A mediados del siglo pasado, ese flujo migratorio era alimentado, más que nada, por hondureños de clase media; hijos de profesionales que se mudaban a Nueva York o a otra ciudad, sobre todo del este de los Estados Unidos, que les resultara atractiva. En el caso de los que se iban a estudiar, en su gran mayoría regresaban a ejercer su profesión y a trabajar por el país. Para entonces, el fenómeno de las caravanas era impensable, tanto porque las leyes migratorias estadounidenses eran mucho más flexibles que ahora y porque algunas de las condiciones sociales que las provocan no eran tan agudas.
En el último año, varios grupos de hondureños, miles en alguna ocasión, decidieron abandonar su tierra y tomar el camino hacia el Norte.
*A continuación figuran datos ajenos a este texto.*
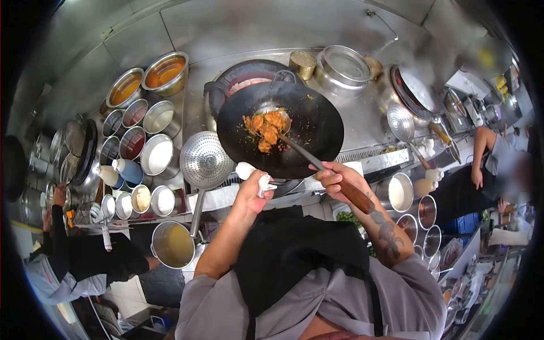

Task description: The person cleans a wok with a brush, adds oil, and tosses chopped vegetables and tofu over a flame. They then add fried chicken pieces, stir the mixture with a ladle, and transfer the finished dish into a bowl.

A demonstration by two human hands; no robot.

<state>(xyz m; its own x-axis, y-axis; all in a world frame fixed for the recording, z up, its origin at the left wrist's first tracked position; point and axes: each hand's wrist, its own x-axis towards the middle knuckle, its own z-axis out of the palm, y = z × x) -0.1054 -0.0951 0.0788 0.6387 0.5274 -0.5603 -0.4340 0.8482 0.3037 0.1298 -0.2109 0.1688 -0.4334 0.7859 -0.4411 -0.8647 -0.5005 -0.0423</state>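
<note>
My left hand is closed around a white cloth at the near edge of a black wok, gripping the wok through it. The wok is raised and tilted in front of the burner. Orange-brown fried pieces with chopped bits lie in its middle. In my right hand is a ladle, held by its long wooden handle. The ladle's bowl reaches into the wok and is partly covered by the food.
Left of the wok rests a perforated strainer, beside several seasoning pots. A lit-looking burner ring is behind. A pot of yellowish liquid stands near my left elbow. Co-workers are at the left and right.
</note>
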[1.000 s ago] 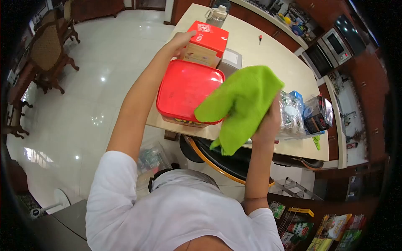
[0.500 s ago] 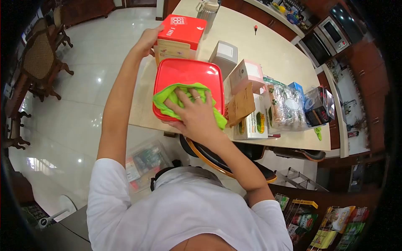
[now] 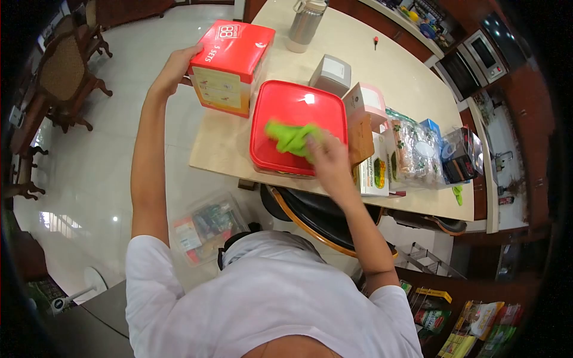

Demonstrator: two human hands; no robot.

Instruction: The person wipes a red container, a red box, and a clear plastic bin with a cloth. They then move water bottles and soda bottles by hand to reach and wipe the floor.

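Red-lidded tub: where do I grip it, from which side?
Probably grip the red-lidded tub under its lid's left rim, from the left: that straight side faces tabletop, while a brown packet crowds the right side. The right hand holds a green cloth over the lid.

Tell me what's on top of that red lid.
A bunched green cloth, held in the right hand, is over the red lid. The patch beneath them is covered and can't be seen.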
Algunos lograron ingresar a los Estados Unidos, otros se quedaron en México o Guatemala y, la mayoría, se vieron obligados, o fueron obligados, a retornar a Honduras.
Lo cierto es que mientras se mantengan los niveles de inseguridad y de desempleo en el país, este último exacerbado por la pandemia, el fenómeno de las caravanas, muy probablemente, va a continuar. Y continuará siendo arma arrojadiza entre los políticos, que se culpan unos a otros de su origen.
Lo que es claro es que nadie que tenga sus necesidades básicas medianamente satisfechas va a exponer su vida y la de los suyos en tan peligrosa travesía, a menos que sea un irresponsable o un desaprensivo, que también los hay.
Pero de lo que no nos debe quedar la menos duda es que para este gobierno y para el que venga las caravanas de migrantes continuarán siendo un reto al que atender, porque es lo que dice del país y de nuestra realidad, tanto a nivel interno como de imagen internacional. Y la contención de la migración irregular no solo se logra con campañas sino yendo a la raíz del problema. Y esa raíz la conocemos todos.
Y también habría que poner atención al fenómeno de muchos que se van a estudiar y no regresan, porque la fuga de cerebros que se ha dado en los últimos años es como para preocuparnos a todos.